Quantcast

Denzel Washington’s ‘Magnificent Seven’ a tired Western reboot: Review

It’s silly to criticize “The Magnificent Seven” for having a stock plot, when it’s a remake of a decades-old remake and the vast majority of its audience members will know exactly what they’re getting into.

And yet, things couldn’t possibly seem more wheezy and tired than they do when played out in a narrative framework that had already run its course by the time Yul Brynner and Steve McQueen took it on in 1960.

Even director Antoine Fuqua’s revisionist instincts, most vividly illustrated by the diversity in the eponymous Seven (the group this time includes a Mexican, a Native American and a Chinese man played by South Korean actor Byung-hun Lee), can’t disguise the fact that this is yet another Western about undermanned heroes protecting a small town from villainous capitalist interests.

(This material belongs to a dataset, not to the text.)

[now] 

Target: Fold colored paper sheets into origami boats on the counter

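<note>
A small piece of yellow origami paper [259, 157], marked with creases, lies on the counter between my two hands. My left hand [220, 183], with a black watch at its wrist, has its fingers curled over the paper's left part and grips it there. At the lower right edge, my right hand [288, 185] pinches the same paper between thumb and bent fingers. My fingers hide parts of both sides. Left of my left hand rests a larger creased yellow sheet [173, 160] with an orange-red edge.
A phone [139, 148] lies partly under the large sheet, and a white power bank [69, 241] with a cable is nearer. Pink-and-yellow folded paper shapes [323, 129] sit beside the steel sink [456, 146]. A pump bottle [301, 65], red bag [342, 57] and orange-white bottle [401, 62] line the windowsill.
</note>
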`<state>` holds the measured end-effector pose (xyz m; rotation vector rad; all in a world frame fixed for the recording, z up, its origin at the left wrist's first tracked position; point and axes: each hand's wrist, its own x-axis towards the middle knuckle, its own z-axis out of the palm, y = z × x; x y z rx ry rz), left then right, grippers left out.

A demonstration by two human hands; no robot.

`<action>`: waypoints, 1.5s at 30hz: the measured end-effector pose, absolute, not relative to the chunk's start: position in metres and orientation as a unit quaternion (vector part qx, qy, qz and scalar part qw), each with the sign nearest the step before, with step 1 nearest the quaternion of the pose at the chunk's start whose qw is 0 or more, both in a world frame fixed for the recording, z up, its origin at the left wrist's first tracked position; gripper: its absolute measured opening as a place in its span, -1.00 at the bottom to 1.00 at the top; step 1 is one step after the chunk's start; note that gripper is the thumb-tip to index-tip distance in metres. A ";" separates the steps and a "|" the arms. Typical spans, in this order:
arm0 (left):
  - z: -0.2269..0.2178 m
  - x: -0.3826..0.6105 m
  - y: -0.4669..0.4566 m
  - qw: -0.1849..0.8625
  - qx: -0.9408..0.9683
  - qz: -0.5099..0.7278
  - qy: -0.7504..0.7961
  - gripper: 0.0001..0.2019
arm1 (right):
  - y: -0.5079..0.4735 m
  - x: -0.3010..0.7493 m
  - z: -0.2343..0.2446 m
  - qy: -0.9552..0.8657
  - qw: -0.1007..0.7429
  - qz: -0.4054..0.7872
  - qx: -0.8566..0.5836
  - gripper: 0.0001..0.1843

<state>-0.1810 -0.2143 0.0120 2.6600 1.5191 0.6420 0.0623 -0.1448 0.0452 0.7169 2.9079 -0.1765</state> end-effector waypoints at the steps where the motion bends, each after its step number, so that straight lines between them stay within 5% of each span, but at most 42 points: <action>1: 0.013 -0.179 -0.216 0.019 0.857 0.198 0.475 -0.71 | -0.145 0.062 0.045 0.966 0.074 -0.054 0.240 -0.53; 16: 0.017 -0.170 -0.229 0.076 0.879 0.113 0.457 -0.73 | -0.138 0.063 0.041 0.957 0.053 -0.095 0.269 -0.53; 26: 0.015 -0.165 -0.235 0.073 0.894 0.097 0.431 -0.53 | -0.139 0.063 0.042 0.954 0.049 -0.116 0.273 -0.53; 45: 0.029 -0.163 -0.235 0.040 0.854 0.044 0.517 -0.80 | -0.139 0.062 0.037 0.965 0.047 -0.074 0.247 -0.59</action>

Even as it shakes up the characters and other details, the only real drama comes from the intense final shootout, which delivers as well as any recent action sequence.

Everything else practically serves as a screenwriting and filmmaking template, from the scenes of ringleader Sam Chisolm (Denzel Washington) getting the band together, to Chris Pratt giving the same exact performance as Chisolm’s right-hand man Josh Farraday, that he gave in both “Guardians of the Galaxy” and “Jurassic World.”

It gets to the point where you’re desperate for those few elements that do stand out: the glorious scene-chewing of Vincent D’Onofrio as one of the Seven, and Peter Sarsgaard as villainous Bartholomew Bogue, a land baron; the notes of one of James Horner’s final scores and the glorious return of Elmer Bernstein’s original theme.

Fuqua (“Training Day”) is a gifted big-budget filmmaker who understands the importance of balancing spectacle and character details. This is just the wrong material for his talents. He’s far preferable to contemporaries like Michael Bay, whose basic instinct is to make everything bigger and crazier, but the gears churn so desperately from the beginning to the end of “The Magnificent Seven,” that there’s no redeeming it.